A new development

What’s funny about having a blog is that if you don’t bloody update it, nobody notices. And that’s why a year has slipped by with little to no updates. I’ve thought about it many times, mostly to rant about something stupid that Trump may have done, but heck, that could have been weekly, and that really wasn’t the intent behind this blog. I really wanted to showcase my artwork or writing, allowing people to come to it, instead of just on Facebook.

What I have been doing over the last year has been pretty interesting with my new found passion – sculpture. I guess it’s not new, I’ve been sculpting off an on since high school, and art school, but mostly off. I’ve sculpted jade, wax, soapstone and now polymer clay.

When I walked into my first day of Art 3-D foundation class in the Alberta College of Art (now and Design) in 1990 -1991, I was so excited to try sculpting with clay. The semester before had bragged about all the stuff they did in clay. I arrived my first day and the instructor was like, “Dudes, I’m so bored of clay. Let’s do Styrofoam.” I was pissed. He was pretty bored of everything, as I recall, bored of changing clothes and at times, bathing. He came back after lunch usually fairly stoned and liked to talk about the patterns in the grey brick that made up our classroom, but alas… no clay. We did turn Styrofoam cups inside out, and one of my classmates may or may not have peed in one, but that was art school, expect the unexpected. Haha.
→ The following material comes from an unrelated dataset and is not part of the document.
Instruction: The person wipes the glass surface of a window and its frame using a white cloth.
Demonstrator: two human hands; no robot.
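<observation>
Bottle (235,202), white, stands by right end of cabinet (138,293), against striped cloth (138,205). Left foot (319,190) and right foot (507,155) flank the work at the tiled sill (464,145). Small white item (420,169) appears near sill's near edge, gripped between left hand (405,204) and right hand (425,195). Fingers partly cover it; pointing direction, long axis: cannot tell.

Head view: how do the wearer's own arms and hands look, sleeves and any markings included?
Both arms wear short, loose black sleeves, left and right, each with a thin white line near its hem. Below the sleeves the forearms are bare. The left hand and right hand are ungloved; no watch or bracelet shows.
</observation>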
So, instead, I never really got to experiment with clay. But, I did get to sculpt in my jewelry classes, as we carved wax quite a bit for lost-wax casting. I was OK at it, but I did enjoy it, although jewelry design wasn’t my favorite thing. I liked to carve wax and make little dragon sculptures, and after art school, I carved small profiles of superhero figures thinking that someday I’d cast them and make them into pins, which at the time no one was interested in wearing. I was like 20 years ahead of my time.

Fast forward to 2016, and I bought a box of Super Sculpey, a polymer clay and thought I’d give it a whirl, and so I carved a little basic human face, which I baked, then glued to a canvas and painted around it. It was incorporated into one of my wax/acrylic paintings and although it turned out really good, I wasn’t sure how far I could push the sculpting and gluing them to canvas.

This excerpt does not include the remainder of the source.